Exercise description → Word for word, set down the listing that appears after this line.

########

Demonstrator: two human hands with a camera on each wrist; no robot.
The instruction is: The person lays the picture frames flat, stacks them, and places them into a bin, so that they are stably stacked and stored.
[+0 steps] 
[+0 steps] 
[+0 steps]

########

Output →
Demonstrator: two human hands with a camera on each wrist; no robot.
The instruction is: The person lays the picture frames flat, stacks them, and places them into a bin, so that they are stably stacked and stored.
[+0 steps] 
[+0 steps] 
[+0 steps]

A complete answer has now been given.